*** RECORDS FOR THE TASK

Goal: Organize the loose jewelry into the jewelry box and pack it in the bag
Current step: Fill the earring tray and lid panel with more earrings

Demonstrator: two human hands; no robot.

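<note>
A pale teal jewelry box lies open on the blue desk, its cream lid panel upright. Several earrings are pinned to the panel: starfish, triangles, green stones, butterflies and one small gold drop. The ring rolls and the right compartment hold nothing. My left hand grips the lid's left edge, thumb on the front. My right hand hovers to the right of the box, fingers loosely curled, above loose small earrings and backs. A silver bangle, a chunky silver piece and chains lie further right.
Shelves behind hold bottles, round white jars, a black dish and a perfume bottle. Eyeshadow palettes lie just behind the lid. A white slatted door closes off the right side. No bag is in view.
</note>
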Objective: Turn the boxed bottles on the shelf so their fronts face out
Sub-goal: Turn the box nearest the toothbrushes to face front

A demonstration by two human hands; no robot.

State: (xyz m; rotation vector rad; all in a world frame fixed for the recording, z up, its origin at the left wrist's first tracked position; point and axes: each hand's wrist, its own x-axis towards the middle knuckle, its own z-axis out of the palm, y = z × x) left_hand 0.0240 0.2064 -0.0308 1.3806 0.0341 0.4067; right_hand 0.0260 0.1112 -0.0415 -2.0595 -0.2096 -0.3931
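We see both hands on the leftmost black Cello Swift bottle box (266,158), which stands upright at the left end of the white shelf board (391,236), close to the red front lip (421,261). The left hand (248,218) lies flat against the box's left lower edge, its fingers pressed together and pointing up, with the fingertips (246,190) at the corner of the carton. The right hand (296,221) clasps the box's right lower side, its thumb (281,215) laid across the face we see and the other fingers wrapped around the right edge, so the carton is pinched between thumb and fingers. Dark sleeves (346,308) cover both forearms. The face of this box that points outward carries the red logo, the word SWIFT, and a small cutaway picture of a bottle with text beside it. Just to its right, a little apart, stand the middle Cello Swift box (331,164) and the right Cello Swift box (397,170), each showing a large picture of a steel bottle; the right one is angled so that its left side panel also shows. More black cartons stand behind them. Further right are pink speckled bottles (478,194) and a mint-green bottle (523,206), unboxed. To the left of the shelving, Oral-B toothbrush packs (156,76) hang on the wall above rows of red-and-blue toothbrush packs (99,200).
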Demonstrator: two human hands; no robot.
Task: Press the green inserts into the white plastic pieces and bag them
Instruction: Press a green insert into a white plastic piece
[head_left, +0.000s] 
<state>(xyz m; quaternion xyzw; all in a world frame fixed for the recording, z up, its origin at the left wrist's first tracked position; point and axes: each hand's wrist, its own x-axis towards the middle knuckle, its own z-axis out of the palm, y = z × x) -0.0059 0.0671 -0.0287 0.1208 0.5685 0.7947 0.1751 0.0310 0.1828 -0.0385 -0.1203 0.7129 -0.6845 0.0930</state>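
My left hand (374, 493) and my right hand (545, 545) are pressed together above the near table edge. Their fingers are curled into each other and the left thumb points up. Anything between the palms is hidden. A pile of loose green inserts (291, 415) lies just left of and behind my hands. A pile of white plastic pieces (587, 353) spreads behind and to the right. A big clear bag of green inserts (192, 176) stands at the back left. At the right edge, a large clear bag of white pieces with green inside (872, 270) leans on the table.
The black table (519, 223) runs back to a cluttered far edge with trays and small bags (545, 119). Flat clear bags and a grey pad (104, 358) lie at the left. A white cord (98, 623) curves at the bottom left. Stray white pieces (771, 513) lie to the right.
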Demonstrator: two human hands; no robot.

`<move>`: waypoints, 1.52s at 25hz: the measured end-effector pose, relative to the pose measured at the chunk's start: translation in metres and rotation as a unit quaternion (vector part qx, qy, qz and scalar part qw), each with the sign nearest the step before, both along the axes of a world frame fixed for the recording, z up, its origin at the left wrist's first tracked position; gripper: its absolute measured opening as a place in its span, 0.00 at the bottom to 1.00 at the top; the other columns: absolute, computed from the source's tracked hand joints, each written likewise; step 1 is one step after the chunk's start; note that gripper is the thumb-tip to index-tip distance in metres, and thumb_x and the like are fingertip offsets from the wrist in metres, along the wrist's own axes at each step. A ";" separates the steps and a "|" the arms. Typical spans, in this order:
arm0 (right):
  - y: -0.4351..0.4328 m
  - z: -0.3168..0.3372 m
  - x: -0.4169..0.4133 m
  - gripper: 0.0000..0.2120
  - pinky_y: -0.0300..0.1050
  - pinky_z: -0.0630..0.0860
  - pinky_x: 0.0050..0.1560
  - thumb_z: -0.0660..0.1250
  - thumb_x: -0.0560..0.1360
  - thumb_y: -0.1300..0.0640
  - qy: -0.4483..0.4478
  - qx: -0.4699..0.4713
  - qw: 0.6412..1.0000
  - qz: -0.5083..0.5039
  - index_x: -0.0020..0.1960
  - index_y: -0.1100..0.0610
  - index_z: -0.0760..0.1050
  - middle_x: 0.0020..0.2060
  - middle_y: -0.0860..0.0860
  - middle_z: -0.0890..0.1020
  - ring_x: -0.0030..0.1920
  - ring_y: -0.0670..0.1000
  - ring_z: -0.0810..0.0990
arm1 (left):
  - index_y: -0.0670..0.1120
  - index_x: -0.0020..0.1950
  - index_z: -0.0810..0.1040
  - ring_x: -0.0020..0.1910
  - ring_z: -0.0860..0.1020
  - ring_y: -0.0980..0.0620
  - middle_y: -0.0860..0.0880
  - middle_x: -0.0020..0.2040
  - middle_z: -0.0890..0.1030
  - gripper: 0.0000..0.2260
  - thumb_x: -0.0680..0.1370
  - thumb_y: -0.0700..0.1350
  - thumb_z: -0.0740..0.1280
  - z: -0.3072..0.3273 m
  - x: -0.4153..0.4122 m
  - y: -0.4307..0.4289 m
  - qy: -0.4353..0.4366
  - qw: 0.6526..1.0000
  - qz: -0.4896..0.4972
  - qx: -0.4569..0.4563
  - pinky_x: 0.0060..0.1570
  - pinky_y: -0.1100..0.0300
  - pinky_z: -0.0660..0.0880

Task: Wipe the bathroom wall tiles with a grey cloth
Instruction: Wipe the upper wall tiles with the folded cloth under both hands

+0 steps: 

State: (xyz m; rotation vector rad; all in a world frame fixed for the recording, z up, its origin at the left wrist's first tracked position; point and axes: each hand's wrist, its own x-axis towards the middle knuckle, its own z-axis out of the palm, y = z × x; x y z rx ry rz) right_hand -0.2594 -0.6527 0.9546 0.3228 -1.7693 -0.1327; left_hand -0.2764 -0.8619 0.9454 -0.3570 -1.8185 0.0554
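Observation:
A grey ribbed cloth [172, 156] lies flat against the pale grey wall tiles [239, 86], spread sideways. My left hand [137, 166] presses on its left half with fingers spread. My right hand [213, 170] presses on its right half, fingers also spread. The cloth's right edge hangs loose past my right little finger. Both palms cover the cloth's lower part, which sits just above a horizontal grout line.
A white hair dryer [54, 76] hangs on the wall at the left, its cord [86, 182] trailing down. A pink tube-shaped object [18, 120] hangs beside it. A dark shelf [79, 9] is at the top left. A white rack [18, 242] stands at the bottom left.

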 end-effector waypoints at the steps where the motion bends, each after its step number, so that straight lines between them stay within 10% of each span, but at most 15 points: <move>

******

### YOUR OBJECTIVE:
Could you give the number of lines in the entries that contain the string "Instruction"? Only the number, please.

### EXERCISE OUTPUT:
2